There is one span to output from the data below: the lines starting at the line with "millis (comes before" and ending at the line with "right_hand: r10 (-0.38". Output it exactly, ends included, nothing more.

--- --- ---

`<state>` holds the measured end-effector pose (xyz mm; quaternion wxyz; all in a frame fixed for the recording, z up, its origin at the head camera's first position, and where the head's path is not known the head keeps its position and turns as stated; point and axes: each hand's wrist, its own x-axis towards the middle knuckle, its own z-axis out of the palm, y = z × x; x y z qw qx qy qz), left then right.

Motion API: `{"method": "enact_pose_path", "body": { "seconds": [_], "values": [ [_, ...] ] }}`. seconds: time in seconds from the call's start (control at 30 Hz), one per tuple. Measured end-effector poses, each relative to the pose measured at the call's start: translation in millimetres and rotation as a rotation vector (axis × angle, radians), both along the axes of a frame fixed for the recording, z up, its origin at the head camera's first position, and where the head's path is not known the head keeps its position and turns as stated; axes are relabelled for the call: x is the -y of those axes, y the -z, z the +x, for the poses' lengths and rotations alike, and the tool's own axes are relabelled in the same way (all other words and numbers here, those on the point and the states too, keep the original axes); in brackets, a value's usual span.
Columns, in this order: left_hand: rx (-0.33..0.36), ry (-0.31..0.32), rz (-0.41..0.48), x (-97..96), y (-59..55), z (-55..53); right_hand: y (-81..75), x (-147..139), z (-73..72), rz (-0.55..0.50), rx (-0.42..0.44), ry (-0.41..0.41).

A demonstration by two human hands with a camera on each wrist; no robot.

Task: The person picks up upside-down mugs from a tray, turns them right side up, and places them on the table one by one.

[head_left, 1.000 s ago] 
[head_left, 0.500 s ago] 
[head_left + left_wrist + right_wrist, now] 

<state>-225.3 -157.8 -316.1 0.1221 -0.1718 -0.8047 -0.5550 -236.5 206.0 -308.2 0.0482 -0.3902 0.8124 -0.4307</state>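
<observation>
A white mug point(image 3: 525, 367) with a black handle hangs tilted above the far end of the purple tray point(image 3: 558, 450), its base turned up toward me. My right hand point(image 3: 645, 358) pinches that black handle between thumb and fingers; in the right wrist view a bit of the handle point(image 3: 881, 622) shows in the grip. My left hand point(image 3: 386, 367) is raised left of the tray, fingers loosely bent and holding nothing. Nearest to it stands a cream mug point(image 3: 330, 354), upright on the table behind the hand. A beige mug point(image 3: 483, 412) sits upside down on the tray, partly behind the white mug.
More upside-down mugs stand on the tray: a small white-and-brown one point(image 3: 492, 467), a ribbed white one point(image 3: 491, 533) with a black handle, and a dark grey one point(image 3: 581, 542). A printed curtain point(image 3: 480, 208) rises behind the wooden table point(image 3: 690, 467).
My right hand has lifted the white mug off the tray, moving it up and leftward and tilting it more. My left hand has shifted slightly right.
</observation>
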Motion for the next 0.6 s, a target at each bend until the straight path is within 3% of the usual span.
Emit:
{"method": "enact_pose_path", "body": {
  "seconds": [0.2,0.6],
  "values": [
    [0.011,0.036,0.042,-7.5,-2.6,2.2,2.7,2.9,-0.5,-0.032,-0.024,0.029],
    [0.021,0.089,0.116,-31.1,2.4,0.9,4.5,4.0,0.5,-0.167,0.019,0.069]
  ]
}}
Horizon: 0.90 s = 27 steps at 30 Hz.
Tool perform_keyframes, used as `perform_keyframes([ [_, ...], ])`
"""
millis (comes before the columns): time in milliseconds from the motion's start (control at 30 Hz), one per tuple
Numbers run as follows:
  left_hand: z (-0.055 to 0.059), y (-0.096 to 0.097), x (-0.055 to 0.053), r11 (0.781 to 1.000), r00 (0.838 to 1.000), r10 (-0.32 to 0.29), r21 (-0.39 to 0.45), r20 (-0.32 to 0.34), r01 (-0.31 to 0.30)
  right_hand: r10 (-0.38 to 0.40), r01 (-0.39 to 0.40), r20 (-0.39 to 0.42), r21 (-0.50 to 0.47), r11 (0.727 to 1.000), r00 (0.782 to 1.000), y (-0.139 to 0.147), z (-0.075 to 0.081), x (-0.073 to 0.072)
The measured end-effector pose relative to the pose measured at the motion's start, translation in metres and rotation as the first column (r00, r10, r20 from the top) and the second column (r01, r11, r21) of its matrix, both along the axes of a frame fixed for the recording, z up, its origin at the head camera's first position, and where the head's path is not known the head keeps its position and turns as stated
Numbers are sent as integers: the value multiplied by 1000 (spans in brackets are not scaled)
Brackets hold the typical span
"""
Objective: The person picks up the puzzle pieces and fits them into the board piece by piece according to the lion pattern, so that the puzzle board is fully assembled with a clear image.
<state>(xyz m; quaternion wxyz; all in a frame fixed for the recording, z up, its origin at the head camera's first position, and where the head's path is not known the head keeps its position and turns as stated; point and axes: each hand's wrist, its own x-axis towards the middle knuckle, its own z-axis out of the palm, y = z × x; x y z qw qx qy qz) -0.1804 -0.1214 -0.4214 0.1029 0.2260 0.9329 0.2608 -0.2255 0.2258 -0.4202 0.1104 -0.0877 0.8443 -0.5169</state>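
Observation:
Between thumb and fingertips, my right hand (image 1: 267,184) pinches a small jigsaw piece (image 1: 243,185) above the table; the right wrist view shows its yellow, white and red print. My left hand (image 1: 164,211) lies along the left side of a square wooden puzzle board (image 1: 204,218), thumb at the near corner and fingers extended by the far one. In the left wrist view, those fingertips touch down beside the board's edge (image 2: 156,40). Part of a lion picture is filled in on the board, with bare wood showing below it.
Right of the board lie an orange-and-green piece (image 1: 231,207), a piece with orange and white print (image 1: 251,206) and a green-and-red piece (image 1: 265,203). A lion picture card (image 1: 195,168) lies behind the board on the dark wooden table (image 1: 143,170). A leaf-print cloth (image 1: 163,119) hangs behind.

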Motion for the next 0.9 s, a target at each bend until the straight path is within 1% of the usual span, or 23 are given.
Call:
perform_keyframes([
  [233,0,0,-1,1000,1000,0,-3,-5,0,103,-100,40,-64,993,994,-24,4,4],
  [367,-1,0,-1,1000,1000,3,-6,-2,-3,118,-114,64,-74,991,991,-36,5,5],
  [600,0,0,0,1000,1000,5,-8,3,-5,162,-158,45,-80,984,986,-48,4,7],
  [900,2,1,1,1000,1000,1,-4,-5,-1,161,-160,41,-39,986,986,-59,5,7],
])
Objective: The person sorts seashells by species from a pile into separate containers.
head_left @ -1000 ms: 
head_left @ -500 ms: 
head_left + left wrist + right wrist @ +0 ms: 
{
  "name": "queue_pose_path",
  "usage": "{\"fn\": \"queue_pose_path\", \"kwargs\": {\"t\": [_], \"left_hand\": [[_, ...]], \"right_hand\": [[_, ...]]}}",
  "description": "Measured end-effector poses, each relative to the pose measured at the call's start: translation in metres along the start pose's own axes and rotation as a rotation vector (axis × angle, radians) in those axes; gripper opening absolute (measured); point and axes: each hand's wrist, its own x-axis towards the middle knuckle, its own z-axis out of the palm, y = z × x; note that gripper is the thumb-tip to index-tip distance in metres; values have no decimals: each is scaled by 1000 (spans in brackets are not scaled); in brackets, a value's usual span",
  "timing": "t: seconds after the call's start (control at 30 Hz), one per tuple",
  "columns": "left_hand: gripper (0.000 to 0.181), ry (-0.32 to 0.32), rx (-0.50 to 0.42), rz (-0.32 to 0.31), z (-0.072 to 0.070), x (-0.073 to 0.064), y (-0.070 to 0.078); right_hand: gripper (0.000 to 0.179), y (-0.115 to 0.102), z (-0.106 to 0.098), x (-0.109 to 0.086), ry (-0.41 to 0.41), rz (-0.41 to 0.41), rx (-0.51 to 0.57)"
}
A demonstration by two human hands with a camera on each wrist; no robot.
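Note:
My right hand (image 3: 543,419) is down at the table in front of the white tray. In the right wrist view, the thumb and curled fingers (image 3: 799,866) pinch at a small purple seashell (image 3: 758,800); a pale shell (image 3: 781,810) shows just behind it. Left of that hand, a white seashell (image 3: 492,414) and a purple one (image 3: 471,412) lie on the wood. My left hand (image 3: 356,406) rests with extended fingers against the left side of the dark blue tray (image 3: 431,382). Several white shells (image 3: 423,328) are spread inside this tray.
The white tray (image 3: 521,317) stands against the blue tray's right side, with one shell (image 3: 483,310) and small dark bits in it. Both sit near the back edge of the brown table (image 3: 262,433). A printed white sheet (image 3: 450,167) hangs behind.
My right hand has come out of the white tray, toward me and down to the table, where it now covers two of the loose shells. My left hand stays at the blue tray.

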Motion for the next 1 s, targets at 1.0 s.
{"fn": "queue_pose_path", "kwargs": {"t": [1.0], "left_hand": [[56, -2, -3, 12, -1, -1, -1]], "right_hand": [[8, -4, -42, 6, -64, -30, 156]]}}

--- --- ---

# Written response
millis (comes before the columns): time in milliseconds from the motion's start (control at 30 Hz), one per tuple
Numbers run as follows:
  left_hand: z (-0.055 to 0.059), y (-0.096 to 0.097), x (-0.055 to 0.053), r11 (0.781 to 1.000), r00 (0.838 to 1.000), r10 (-0.32 to 0.29), r21 (-0.39 to 0.45), r20 (-0.32 to 0.34), r01 (-0.31 to 0.30)
  right_hand: r10 (-0.38 to 0.40), r01 (-0.39 to 0.40), r20 (-0.39 to 0.42), r21 (-0.50 to 0.47), r11 (0.727 to 1.000), r00 (0.782 to 1.000), y (-0.139 to 0.147), z (-0.075 to 0.081), x (-0.073 to 0.072)

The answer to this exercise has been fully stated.